In the material below, identify each line bearing the word "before". Reproduce those lines.
# # #
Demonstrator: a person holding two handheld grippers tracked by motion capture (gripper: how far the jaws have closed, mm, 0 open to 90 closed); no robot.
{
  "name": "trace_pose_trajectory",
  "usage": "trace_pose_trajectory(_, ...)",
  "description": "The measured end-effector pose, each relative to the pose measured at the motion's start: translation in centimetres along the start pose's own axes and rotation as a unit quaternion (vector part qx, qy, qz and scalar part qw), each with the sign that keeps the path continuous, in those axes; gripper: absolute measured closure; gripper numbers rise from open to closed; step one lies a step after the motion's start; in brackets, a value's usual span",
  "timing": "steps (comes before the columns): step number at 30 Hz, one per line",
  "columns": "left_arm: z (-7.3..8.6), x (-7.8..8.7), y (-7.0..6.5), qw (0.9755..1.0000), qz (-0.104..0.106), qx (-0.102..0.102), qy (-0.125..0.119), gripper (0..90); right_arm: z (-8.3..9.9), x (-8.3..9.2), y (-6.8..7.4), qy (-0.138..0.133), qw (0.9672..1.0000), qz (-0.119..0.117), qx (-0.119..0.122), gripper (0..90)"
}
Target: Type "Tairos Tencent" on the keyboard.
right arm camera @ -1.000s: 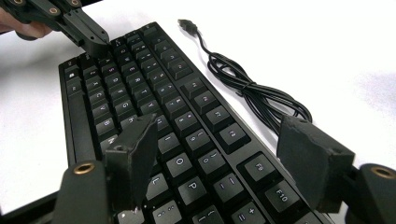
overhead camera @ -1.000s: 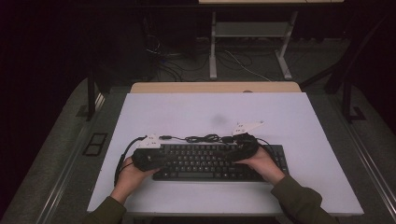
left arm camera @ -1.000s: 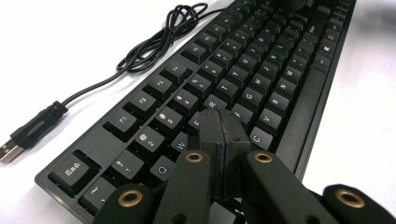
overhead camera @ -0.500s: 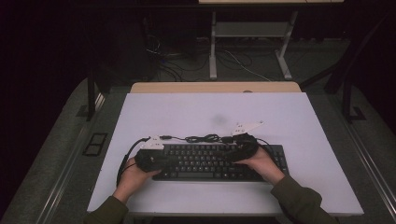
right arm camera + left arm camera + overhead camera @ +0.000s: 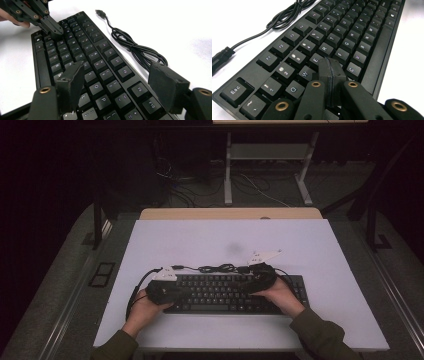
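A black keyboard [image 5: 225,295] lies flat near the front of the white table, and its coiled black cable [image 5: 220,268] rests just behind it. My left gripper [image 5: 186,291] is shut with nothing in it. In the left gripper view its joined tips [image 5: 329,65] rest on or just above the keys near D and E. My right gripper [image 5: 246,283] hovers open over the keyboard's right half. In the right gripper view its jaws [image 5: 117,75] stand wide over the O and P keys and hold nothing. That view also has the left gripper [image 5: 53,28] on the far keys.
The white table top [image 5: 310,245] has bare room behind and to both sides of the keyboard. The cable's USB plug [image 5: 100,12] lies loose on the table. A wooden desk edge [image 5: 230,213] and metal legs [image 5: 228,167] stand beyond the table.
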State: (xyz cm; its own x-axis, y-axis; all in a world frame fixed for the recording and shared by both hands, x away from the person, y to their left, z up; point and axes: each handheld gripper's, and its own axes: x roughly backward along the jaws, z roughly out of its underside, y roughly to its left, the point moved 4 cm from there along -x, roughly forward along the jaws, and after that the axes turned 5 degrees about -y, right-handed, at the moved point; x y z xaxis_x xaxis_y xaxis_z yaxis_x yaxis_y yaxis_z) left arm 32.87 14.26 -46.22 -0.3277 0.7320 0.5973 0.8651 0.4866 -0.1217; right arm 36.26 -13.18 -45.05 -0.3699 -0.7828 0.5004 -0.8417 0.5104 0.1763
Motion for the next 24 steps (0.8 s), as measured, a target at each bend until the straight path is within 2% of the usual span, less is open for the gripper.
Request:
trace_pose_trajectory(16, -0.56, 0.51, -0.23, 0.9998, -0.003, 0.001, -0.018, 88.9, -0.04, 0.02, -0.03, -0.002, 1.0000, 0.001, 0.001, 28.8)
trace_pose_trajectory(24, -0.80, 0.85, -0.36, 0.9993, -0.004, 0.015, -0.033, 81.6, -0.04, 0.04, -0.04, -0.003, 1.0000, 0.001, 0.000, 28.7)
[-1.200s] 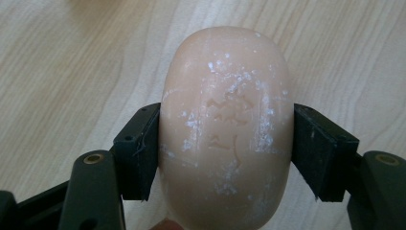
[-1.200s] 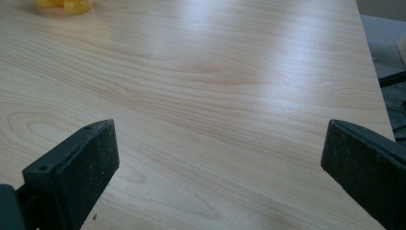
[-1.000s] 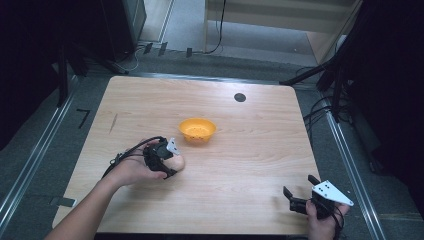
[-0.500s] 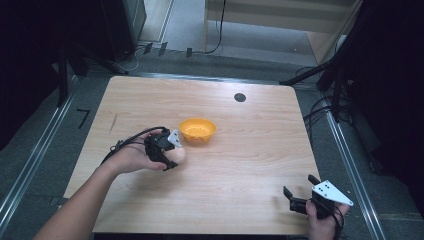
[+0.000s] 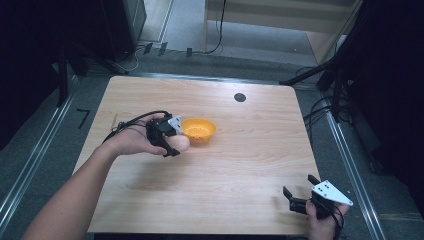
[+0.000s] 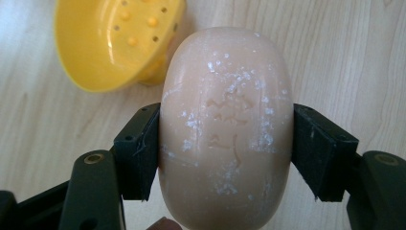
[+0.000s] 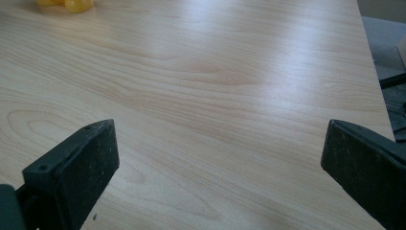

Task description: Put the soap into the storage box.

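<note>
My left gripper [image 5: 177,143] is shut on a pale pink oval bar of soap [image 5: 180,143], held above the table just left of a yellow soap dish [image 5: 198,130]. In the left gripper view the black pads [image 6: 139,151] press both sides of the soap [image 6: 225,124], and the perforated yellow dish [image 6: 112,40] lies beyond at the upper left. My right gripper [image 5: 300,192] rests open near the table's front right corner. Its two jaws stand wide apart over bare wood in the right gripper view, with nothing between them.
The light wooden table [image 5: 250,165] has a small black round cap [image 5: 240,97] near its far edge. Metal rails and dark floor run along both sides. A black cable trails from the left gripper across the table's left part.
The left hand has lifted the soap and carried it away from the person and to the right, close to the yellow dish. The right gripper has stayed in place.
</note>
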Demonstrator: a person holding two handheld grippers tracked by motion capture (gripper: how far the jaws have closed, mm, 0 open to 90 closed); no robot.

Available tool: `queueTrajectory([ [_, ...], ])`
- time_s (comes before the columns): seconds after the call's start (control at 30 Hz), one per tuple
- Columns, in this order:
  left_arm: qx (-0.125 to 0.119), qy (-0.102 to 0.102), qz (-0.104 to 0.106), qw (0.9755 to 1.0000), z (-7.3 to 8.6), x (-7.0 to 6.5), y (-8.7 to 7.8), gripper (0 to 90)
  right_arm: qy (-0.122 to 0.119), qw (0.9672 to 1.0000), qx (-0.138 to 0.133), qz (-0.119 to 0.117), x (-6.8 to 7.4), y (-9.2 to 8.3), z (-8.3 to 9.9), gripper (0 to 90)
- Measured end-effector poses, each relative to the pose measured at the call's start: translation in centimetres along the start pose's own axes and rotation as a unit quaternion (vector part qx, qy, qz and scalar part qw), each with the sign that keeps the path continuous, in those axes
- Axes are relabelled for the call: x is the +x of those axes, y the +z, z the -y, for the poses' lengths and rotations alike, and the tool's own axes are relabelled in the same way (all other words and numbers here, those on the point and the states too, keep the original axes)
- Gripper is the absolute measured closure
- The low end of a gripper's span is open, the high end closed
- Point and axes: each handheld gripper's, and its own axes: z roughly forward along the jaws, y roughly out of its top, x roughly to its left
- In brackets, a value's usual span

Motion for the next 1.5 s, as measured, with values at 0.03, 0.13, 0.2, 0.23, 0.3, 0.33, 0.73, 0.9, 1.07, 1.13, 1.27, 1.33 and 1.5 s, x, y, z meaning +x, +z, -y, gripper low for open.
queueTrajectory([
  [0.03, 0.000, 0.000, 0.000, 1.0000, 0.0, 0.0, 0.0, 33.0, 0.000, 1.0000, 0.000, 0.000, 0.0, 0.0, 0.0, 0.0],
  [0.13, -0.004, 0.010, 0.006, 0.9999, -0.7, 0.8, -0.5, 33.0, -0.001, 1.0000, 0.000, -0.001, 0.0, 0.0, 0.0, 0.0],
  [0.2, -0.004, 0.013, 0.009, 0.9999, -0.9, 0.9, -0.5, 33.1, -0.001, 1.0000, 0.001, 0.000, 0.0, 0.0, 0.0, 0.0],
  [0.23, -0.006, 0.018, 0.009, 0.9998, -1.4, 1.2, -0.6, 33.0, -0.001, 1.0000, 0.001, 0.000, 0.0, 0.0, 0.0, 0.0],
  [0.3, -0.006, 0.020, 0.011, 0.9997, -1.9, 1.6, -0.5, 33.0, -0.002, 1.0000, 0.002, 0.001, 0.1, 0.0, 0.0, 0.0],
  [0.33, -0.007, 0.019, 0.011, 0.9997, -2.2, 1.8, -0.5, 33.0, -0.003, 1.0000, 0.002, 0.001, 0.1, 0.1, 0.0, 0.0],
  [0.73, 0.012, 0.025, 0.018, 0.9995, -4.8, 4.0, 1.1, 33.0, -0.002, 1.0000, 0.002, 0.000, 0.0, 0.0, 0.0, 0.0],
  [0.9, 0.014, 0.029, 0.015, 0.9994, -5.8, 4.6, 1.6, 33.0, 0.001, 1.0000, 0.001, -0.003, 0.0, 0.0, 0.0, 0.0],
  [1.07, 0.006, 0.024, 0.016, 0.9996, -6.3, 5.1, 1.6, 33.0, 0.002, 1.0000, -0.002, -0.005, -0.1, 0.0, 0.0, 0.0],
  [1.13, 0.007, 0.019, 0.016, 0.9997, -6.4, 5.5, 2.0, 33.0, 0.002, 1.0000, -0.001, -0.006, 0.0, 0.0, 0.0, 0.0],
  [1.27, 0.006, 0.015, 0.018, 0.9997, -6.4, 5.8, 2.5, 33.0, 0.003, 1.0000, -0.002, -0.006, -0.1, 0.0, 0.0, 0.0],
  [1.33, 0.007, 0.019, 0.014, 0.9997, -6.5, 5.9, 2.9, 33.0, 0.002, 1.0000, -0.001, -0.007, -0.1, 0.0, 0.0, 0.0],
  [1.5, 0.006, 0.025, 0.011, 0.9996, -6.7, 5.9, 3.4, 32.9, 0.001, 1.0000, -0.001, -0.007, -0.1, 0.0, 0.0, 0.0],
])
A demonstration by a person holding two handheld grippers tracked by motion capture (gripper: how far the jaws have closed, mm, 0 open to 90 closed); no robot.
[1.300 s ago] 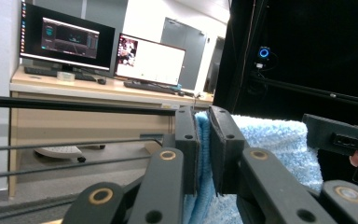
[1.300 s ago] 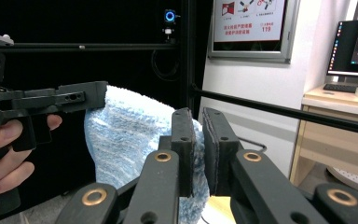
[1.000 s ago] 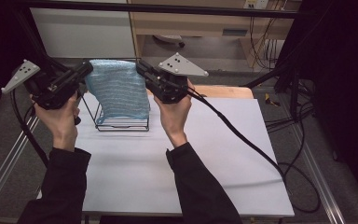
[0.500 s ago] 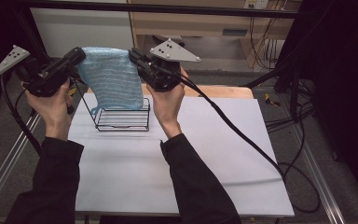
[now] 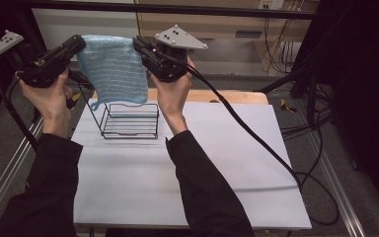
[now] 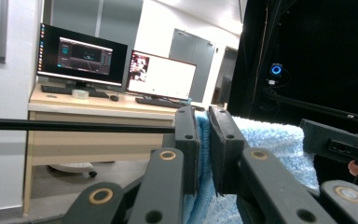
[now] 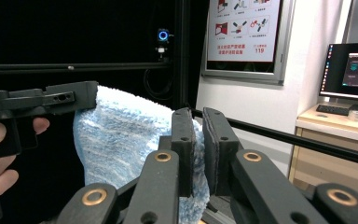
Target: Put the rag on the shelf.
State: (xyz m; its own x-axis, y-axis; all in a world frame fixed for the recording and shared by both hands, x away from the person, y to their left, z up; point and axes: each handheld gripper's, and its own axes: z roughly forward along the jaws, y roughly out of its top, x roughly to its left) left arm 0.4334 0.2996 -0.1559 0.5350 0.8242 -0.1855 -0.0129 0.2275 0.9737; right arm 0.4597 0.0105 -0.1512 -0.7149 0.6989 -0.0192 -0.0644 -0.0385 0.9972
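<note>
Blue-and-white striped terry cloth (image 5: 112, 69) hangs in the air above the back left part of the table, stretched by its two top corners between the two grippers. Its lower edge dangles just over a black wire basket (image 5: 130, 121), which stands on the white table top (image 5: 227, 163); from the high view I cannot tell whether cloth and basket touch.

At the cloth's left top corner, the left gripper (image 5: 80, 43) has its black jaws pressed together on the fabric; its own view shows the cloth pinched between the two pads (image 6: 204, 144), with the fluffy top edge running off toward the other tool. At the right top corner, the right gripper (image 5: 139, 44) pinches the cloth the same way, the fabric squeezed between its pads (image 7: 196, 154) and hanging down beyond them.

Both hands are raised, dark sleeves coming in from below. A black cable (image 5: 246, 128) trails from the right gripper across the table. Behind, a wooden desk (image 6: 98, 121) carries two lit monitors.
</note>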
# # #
*Response box*.
  "timing": "steps (comes before the columns): step number at 30 Hz, one per line",
- time_s (comes before the columns): seconds after the call's start (control at 30 Hz), one per tuple

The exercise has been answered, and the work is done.